Rudolph hit the limelight at 16, earning a bronze medal in the 4 x 100-meter relay at the 1956 Summer Olympics in Melbourne, Australia. But that didn’t compare to the media hype when she won three gold medals in 1960. French journalists called her “The Black Pearl,” the Italian press hailed “The Black Gazelle,” and in America, Rudolph was “The Tornado.”

4. After her gold medals, Wilma Rudolph insisted on a racially integrated homecoming.

Tennessee governor Buford Ellington, who supported racial segregation, intended to oversee the Clarksville celebrations when Rudolph returned from Rome.

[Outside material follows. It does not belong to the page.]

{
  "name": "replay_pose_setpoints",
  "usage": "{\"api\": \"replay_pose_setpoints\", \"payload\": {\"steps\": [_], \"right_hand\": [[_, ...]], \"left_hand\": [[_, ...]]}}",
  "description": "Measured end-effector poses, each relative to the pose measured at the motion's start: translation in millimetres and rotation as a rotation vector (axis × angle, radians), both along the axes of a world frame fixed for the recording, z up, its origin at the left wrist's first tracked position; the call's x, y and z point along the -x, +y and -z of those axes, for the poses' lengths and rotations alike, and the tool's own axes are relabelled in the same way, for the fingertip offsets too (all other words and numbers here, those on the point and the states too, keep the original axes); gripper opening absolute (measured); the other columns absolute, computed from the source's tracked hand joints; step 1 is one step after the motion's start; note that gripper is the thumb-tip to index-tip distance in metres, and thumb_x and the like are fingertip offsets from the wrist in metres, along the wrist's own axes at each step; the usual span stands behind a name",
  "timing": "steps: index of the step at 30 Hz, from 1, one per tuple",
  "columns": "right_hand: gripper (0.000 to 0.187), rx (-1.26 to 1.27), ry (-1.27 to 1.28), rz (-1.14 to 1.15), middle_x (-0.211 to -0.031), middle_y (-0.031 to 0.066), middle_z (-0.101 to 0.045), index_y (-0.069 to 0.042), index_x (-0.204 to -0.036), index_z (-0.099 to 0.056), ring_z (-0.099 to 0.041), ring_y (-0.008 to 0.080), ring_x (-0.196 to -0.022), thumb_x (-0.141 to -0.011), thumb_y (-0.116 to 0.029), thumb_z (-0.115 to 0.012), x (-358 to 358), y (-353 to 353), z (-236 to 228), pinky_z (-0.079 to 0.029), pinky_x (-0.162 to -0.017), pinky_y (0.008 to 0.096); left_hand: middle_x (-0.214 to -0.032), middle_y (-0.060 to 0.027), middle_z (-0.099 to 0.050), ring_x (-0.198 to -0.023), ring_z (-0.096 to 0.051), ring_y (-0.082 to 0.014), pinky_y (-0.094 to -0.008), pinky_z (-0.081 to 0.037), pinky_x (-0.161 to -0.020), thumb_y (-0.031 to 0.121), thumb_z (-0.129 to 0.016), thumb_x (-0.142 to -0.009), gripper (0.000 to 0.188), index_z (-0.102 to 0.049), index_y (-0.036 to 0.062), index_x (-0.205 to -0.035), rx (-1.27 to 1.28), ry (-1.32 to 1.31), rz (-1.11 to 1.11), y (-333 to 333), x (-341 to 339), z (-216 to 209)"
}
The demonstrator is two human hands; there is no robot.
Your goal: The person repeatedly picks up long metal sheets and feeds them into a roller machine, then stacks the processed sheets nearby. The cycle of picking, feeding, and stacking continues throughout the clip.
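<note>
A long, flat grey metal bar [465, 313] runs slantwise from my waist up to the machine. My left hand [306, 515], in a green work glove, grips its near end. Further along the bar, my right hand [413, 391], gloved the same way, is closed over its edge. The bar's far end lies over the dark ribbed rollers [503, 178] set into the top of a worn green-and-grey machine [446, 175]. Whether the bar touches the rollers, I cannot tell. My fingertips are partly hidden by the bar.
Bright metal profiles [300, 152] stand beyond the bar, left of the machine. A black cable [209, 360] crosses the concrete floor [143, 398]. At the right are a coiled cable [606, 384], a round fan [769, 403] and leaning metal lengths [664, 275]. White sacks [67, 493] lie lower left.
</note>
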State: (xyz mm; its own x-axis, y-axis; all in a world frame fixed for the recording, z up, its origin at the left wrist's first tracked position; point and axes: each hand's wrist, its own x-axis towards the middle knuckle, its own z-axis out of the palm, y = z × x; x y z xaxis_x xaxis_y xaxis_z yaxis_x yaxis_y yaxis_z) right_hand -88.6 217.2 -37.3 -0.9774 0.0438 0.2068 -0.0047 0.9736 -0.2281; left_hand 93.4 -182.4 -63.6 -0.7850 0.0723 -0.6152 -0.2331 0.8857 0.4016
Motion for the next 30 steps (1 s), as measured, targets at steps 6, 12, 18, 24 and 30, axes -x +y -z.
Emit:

However, she refused to attend her parade or victory banquet unless both were open to Black and white people. Rudolph got her wish, resulting in the first integrated events in the city’s history.

5. Muhammad Ali had a crush on Wilma Rudolph.

Ali—known as Cassius Clay when he won the 1960 Olympic light heavyweight boxing title—befriended Rudolph in Rome. That fall, the 18-year-old boxer invited Rudolph to his native Louisville, Kentucky. He drove her around in a pink Cadillac convertible.

6. John F. Kennedy literally fell over when he invited Wilma Rudolph to the White House.

President Kennedy, Wilma Rudolph, Rudolph’s mother Blanche Rudolph, and Vice President Johnson in the Oval Office.Abbie Rowe/White House Photographs/John F. Kennedy Presidential Library and Museum // Public Domain

In 1961, Rudolph met JFK in the Oval Office. After getting some photos taken together, the President attempted to sit down in his rocking chair and tumbled to the floor. Kennedy quipped: “It’s not every day that I get to meet an Olympic champion.” They chatted for about 30 minutes.

7. Wilma Rudolph held three world records when she retired.

Rudolph chose to go out on top and retired in 1962 at just 22 years old. Her 100-meter (11.2 seconds), 200-meter (22.9 seconds), and 4 x 100-meter relay (44.3 seconds) world records all lasted several years.

8. Wilma Rudolph visited West African countries as a goodwill ambassador.

The U.S. State Department sent Rudolph to the 1963 Friendship Games in Dakar, Senegal. According to Penn State professor Amira Rose Davis, while there, Rudolph independently met with future Ghanaian president Kwame Nkrumah’s Young Pioneers, a nationalist youth movement. She visited Mali, Guinea, and the Republic of Upper Volta (now Burkina Faso) as well.

9. Denzel Washington made his TV debut in a movie about Wilma Rudolph.

Before his Oscar-winning performances in Glory (1989) and Training Day (2001), a 22-year-old Denzel Washington portrayed Robert Eldridge, Rudolph’s second husband, in Wilma (1977). The film also starred Cicely Tyson as Rudolph’s mother Blanche.

10. Schools, stamps, and statues commemorate Wilma Rudolph’s legacy.

Berlin, Germany, has a high school named after Rudolph. The U.S. Postal Service issued a stamp celebrating her in 2004. Clarksville features a bronze statue by the Cumberland River, the 1000-capacity Wilma Rudolph Event Center, and Wilma Rudolph Boulevard. In Tennessee, June 23 is Wilma Rudolph Day.